Find the lines below that include the word "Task" and state how many there are, adding nothing.
——————————
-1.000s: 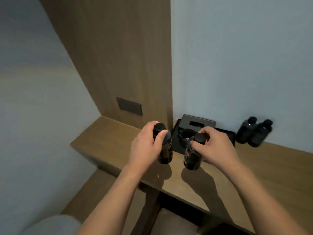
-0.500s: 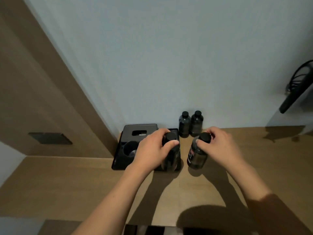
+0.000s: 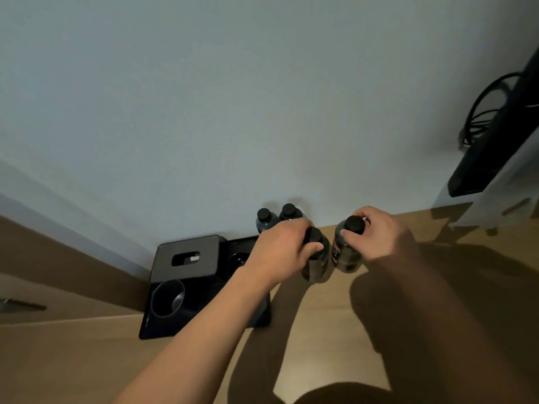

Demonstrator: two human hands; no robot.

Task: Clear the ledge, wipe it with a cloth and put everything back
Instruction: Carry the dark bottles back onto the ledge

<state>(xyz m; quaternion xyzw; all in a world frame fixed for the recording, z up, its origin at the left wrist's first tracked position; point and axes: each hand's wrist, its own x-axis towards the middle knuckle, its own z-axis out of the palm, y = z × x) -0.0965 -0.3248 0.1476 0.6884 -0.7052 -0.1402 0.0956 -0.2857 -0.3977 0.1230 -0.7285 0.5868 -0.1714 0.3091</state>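
Observation:
My left hand [image 3: 284, 250] grips a dark bottle [image 3: 316, 265] by its top, just right of the black tray [image 3: 204, 319]. Beside it, my right hand [image 3: 376, 234] grips a second dark bottle [image 3: 345, 255] round its black cap; a red and white label shows on its side. Both bottles are upright over the wooden ledge [image 3: 320, 330], close to each other. Whether they touch the ledge I cannot tell. Two more black-capped bottles [image 3: 275, 218] stand against the wall behind my left hand.
The black tray holds a black tissue box [image 3: 186, 258] and a dark cup [image 3: 167, 298]. A wood panel [image 3: 58, 281] rises at the left. At the upper right a black device [image 3: 495, 135] with cables [image 3: 484, 109] hangs by the wall.
Both hands carried their bottles rightward and toward the wall, past the tray and nearer the two standing bottles. The view swung right and tilted.

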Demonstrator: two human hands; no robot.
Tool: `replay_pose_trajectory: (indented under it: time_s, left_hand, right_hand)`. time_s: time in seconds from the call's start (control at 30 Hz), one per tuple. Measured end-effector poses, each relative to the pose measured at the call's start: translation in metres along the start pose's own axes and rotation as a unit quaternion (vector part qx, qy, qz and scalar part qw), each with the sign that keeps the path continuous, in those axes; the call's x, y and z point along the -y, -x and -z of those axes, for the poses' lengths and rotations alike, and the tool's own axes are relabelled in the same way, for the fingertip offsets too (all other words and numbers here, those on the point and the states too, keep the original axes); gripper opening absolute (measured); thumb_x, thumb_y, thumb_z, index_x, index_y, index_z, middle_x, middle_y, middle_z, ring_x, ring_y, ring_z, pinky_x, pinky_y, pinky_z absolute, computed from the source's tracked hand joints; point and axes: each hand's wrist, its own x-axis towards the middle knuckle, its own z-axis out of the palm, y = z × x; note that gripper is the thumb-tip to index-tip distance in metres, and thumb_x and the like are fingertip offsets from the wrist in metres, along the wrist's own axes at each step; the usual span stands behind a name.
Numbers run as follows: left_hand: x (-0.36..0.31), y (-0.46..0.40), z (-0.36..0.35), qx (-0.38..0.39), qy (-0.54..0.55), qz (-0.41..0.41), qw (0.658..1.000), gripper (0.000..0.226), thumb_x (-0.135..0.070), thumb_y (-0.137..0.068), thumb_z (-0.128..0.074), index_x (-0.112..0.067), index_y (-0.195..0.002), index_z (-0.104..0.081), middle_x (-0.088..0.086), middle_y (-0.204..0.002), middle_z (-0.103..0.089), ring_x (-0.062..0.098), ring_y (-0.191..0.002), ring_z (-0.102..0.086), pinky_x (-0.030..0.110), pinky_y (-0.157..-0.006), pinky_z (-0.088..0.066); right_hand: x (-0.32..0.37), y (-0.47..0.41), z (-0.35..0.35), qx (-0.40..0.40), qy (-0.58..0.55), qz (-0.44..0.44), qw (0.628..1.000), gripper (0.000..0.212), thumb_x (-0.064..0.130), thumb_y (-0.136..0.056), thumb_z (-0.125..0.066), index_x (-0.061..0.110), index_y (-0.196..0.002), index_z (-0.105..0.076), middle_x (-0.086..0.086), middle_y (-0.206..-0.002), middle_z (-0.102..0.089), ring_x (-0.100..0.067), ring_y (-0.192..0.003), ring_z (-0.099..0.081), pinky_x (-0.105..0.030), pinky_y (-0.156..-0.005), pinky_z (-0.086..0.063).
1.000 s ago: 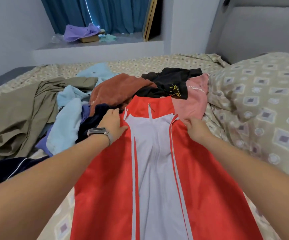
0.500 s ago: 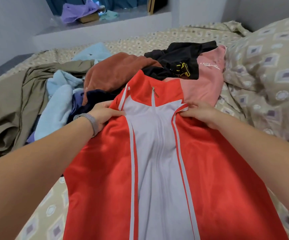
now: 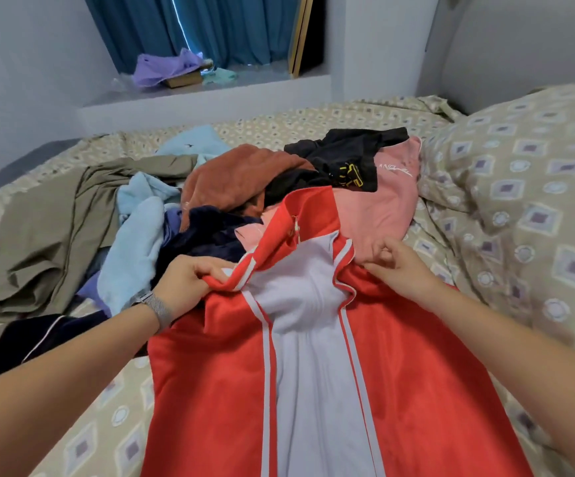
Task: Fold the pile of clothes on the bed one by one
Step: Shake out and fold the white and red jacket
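Both bare arms reach forward; the left hand (image 3: 189, 280) is curled tight, the right hand (image 3: 404, 270) pinching.

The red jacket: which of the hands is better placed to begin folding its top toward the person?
Probably the left hand: its fingers already grip the bunched shoulder edge of the red jacket. The right hand lies at the other shoulder, fingers curled, but its hold on the fabric is unclear.

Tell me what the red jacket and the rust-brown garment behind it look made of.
Red and white jacket: smooth synthetic knit, probably polyester tracksuit fabric, judging by its slight sheen and soft drape. Rust-brown garment: looks like fleece or terry; its surface is matte and fuzzy.
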Motion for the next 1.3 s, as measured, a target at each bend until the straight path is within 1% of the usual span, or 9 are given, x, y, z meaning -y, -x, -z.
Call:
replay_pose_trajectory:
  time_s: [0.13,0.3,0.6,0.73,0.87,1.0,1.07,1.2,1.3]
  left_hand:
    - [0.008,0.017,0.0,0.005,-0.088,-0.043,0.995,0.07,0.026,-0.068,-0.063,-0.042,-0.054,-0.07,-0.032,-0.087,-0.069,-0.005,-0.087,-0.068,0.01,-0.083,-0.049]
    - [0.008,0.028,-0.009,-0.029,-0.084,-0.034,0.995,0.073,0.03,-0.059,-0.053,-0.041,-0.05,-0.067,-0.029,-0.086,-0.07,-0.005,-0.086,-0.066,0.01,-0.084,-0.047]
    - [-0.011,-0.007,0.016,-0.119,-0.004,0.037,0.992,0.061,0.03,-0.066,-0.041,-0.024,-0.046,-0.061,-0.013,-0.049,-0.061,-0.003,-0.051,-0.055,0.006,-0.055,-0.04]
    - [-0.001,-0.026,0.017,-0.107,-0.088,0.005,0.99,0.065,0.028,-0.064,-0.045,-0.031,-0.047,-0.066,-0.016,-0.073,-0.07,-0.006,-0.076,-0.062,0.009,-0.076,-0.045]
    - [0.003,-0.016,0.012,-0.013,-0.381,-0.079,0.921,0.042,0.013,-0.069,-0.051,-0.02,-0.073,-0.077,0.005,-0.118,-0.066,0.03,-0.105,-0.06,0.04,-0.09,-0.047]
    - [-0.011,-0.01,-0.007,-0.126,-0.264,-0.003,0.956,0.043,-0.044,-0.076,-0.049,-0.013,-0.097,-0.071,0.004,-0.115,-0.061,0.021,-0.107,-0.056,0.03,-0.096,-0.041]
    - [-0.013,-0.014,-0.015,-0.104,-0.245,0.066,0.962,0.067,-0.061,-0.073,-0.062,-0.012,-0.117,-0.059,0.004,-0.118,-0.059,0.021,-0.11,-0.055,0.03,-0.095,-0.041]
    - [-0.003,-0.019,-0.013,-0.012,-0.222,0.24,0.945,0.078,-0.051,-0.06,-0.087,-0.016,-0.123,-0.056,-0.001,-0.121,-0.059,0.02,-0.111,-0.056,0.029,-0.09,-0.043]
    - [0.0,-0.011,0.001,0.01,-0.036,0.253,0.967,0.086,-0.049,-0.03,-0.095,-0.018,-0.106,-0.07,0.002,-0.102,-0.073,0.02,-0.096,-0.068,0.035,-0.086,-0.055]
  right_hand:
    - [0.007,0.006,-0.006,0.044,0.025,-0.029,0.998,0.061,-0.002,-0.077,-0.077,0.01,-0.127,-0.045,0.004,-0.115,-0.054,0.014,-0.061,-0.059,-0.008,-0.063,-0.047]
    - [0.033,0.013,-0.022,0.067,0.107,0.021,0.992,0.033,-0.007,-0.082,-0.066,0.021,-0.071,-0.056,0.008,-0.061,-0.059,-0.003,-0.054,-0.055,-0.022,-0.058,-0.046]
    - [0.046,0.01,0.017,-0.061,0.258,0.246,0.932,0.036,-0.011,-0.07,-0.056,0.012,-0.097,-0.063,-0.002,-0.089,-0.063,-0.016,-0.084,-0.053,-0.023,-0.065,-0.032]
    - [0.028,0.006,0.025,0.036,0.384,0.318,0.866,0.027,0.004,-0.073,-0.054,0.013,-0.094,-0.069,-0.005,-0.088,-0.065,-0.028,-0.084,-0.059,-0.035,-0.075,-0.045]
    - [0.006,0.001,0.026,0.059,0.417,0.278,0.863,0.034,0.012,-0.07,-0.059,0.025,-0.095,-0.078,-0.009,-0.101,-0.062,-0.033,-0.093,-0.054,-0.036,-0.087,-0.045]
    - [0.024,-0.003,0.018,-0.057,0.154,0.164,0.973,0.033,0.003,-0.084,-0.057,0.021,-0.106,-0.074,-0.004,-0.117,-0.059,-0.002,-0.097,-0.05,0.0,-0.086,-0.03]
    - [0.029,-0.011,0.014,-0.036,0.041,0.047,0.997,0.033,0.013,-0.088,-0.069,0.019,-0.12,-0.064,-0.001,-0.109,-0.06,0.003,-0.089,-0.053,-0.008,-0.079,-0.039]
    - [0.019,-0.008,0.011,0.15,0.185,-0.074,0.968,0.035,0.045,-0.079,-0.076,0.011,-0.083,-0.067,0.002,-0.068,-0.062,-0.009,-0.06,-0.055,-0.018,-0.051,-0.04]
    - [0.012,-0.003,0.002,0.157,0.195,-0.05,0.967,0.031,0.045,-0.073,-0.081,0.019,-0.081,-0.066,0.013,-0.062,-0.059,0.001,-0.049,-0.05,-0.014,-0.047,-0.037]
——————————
SOLUTION FOR THIS PROBLEM:
2